Number 1 mistake: Not buying enough health insurance

This is the most common mistake that also hurts the most. Hundreds of work and travellers regret this choice when they arrive at the Canadian airport immigration or land border to activate the work permit. They believed they could buy an IEC health insurance for just a few months, and then intended to extend the health insurance to extend the work permit. 

For example Australia allows a 2-year work permit. In the experience reports, travellers intended to stay only one ski season and return next year so they only bought 5 months of IEC health insurance. At the border the work permit was issued only for 5 months. The regret: The shortened work permit is not extendable, so the one ski season was the only one those travellers could work in.   

It is the official IEC requirement from the Canadian government: 

For the International Experience Canada (which includes the Working Holiday) you must have health insurance for the entire duration of your stay in Canada. So if your country allows a 2-year work permit, you must have a 2-year health insurance policy at the time you activate the work permit at the border. 

> Check health insurance options here <

If your insurance policy is valid for less, you will get a work permit that expires at the same time as your health insurance. Then you will not be able to extend your work permit later. 

The best IEC health insurance for European and UK citizens

recommended by other IEC participants who used them

Another common example and reported a lot of times (and maybe you feel exactly the same way): work and travellers have never been far away from their home country for so long, and fear they don’t like Canada, or become home sick, so they first want to “try it out a few months” before they commit for longer. 

For this reason, many only bought IEC health insurance for a few months, then decide later if they want to stay. When those work and travellers arrived at the border with a short health insurance (for example 3 months), the IEC rules made the decision for them: They received the work permit for 3 months, so they could only stay and work for 3 months. 
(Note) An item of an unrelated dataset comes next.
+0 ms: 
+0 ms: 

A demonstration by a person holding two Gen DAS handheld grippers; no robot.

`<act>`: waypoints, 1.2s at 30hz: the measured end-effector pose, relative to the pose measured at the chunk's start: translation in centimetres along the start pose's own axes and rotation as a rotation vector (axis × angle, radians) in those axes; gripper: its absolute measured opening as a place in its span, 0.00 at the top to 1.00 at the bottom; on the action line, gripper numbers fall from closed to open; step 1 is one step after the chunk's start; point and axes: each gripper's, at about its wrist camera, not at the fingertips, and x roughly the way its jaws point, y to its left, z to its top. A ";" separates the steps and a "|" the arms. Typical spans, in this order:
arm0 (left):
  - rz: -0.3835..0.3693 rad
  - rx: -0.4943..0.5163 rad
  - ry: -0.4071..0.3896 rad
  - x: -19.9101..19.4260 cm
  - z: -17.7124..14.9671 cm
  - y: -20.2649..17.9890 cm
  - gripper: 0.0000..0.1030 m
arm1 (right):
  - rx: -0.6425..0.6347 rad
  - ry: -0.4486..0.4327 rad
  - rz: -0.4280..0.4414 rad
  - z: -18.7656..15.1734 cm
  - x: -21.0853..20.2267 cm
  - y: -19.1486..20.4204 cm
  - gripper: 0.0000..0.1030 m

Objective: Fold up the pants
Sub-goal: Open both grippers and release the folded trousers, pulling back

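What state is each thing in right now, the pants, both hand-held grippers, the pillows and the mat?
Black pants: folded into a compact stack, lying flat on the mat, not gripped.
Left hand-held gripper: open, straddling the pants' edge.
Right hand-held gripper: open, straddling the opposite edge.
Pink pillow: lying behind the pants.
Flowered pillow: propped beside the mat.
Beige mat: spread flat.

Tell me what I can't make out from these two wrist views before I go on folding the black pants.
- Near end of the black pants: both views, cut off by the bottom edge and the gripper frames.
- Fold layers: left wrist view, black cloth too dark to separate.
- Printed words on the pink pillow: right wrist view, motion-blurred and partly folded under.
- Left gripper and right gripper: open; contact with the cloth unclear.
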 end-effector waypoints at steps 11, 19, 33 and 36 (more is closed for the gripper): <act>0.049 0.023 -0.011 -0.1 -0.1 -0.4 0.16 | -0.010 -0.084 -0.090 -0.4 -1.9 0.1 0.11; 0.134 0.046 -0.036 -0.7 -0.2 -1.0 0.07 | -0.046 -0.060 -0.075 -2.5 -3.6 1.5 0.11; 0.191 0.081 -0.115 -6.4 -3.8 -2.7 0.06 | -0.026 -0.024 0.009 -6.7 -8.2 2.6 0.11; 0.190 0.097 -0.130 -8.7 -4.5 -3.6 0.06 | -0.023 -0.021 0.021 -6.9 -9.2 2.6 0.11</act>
Number 2 mistake: Not having the proper health insurance

Many Working Holiday participants who are already working in Canada on another work permit and have provincial health insurance believe, this provincial health insurance is sufficient to activate a Working Holiday. It is not. IRCC strictly mentions here

Having a valid provincial health card is not enough. Repatriation is not covered by provincial health insurance.

In addition, if you are not in your home country anymore, you need an ‘already travelling’ policy for example the popular > True Traveller for UK and European citizens < 

working holiday IEC insurance

By the way, it is another big misconception that everything is covered by provincial health care. That is not the case.
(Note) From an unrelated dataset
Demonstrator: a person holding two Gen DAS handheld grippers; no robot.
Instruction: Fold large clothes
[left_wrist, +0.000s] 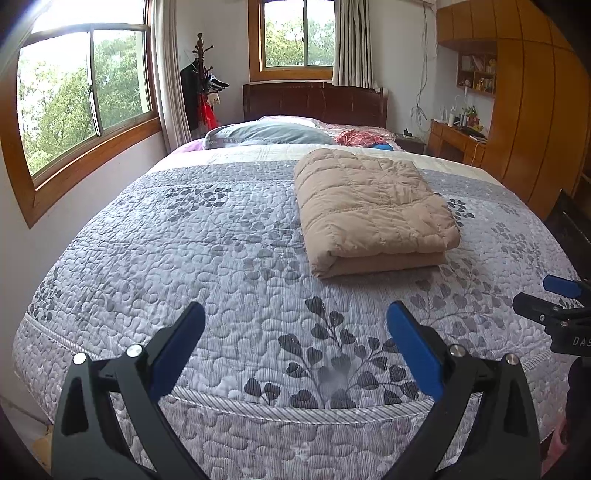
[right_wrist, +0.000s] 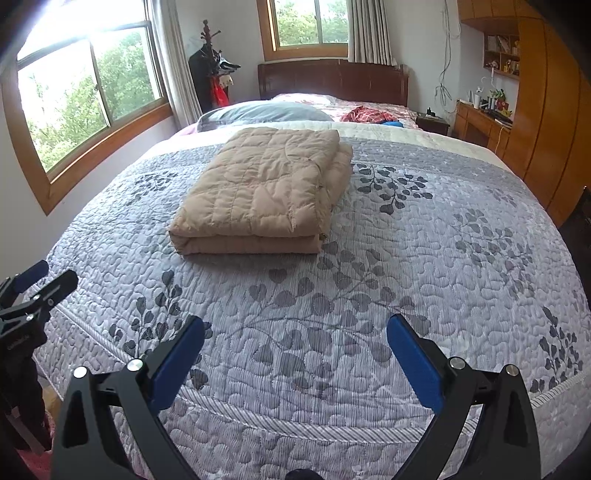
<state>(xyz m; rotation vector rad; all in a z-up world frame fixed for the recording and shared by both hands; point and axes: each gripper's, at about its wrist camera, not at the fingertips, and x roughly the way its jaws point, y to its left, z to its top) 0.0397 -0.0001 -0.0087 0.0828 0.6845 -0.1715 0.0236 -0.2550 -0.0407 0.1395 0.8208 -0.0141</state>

Not even an ambulance is included free of charge. I had to pay $385 for it out of pocket in Alberta because it is not covered by Alberta Health.

In the event of an accident or medical emergency, you can take advantage of the private IEC health insurance that you have with the Working Holiday and that covers this. “Dental” is also another major thing not covered at all in any provincial healthcare plan, while private IEC health insurance covers procedures up to a certain amount (depending on the insurance policy conditions).
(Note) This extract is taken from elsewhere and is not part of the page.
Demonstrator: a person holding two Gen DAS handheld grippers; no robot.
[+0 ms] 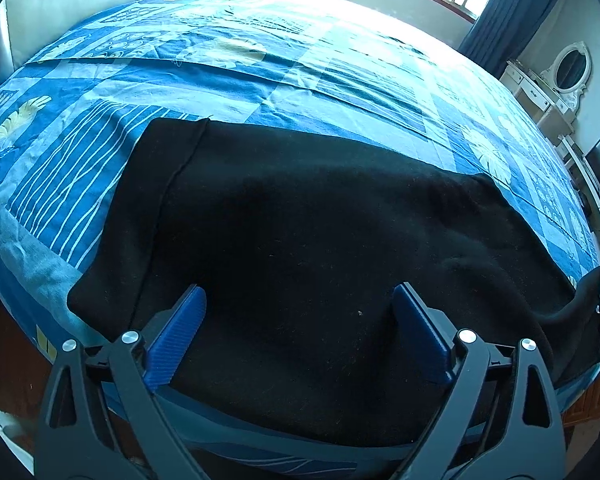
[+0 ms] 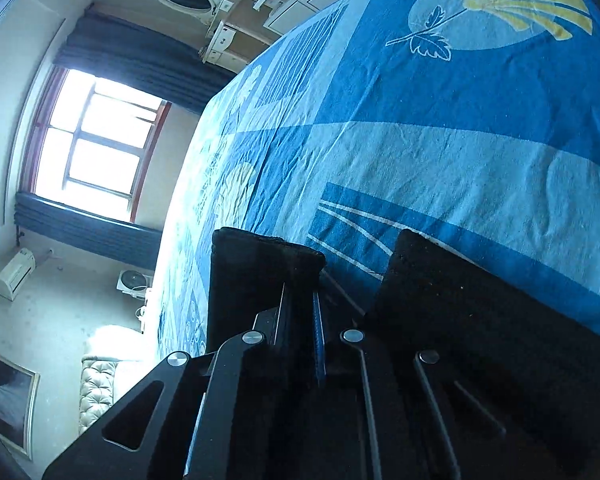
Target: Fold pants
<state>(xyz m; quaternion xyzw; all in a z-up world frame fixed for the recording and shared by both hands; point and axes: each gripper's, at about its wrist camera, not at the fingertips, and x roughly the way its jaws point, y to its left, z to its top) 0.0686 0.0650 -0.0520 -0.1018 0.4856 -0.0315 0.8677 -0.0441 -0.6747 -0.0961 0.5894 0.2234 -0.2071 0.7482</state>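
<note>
Left gripper (image 1: 298, 312) gapes wide, empty, above black pants (image 1: 300, 220) spread on the bed (image 1: 260, 80). Right gripper (image 2: 300, 300) pinches a pant end; carry it over evenly, edges aligned.

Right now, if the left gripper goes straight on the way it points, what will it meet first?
Most likely the black pants. The left gripper is open and points down at the cloth spread on the bed, and nothing else appears in between, though depth is unclear.
</note>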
Mistake number 3: Not checking the work permit for mistakes

No matter how quickly you want to leave that stressful immigration office, it is very important that you check all the details on the work permit before you leave the immigration desk! Have it corrected immediately by the border agent if something is wrong. Getting it corrected after you left is a major pain and must be done via paper application with long processing times. 

Check the information on the Working Holiday work permit:

  • expiry date
  • passport number
  • If you did a medical exam, you should not have medical restrictions on your work permit.